For wild animals location is everything. The decision to head north instead of south may lead you to a fruiting tree, a pool with water or a place of shelter: all of these things could be the difference between life and death. For that reason, animal movements are never random. Even when searching for things, animals will use specific patterns of movements to sweep their environment. Social animal species like monkeys may not sit down and have a confab over a map, but they still need to make a decision about where the group should be heading.
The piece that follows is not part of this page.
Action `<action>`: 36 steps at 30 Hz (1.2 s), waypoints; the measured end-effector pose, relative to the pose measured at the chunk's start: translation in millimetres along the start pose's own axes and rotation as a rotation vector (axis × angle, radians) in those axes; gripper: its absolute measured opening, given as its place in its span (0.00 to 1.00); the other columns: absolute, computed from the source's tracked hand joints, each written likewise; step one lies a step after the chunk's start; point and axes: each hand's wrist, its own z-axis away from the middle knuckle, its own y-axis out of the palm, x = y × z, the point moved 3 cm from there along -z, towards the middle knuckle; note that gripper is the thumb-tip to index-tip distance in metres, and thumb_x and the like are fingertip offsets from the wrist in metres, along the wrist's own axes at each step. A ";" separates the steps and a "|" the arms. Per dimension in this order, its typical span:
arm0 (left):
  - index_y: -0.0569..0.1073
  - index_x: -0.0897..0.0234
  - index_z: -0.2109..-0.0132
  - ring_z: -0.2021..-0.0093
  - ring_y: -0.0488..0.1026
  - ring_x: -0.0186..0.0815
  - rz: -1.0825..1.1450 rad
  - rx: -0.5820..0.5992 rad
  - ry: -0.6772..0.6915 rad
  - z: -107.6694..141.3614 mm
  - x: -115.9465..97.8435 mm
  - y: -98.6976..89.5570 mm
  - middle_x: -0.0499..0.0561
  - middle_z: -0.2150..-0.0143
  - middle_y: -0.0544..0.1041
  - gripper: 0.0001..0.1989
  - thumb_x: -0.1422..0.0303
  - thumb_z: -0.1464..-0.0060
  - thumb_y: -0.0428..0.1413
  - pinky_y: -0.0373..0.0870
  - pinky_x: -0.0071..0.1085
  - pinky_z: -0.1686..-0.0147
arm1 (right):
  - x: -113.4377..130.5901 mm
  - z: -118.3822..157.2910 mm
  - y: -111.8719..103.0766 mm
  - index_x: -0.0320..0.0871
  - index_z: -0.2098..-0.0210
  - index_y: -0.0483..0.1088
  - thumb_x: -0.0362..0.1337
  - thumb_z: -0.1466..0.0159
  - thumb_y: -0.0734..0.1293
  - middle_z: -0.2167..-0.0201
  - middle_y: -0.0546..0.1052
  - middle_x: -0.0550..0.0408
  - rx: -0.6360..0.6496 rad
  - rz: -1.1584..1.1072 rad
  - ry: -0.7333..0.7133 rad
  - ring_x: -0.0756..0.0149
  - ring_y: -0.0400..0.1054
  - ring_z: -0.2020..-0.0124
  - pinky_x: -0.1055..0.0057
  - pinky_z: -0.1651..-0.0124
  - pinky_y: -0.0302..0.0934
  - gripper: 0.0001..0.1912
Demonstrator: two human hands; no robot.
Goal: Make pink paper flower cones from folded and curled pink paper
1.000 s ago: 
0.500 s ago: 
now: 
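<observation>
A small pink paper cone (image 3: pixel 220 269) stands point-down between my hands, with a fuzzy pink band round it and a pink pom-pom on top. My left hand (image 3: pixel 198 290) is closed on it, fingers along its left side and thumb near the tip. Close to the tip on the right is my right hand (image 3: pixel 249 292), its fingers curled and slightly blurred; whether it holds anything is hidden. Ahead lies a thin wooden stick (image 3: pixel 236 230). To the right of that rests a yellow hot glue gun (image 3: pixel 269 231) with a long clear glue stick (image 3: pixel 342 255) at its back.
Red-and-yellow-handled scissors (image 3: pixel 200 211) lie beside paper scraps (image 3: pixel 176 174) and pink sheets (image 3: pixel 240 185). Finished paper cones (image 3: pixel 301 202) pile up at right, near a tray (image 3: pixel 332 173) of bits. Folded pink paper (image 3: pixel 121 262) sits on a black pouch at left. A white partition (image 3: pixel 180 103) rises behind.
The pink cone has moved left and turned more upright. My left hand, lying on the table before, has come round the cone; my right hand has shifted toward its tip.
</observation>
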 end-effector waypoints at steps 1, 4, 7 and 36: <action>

A baboon in sheep’s clothing?

Numerous theoretical studies show the more you use collective information, the better the decision making process turns out. So it actually makes sense for clever animals like baboons to ignore a dominant individual no matter how much of a despot they are, but instead use a democratic process.

Oliver might be resourceful but look at that silly stroll. He clearly has no idea where he’s going.

So far, there has been a limited amount of knowledge about how baboons make decisions about movements. The problem is how to study simultaneous and collective decision making in animals that live in large groups. Baboons typically live in groups of around 100. High accuracy GPS devices mounted on the majority of group members is the answer: this will reveal how animals coordinate their movements relative to one another. I have used this technique in the past on a much smaller scale to investigate the secretive lives of mated pairs of maned wolves in Brazil.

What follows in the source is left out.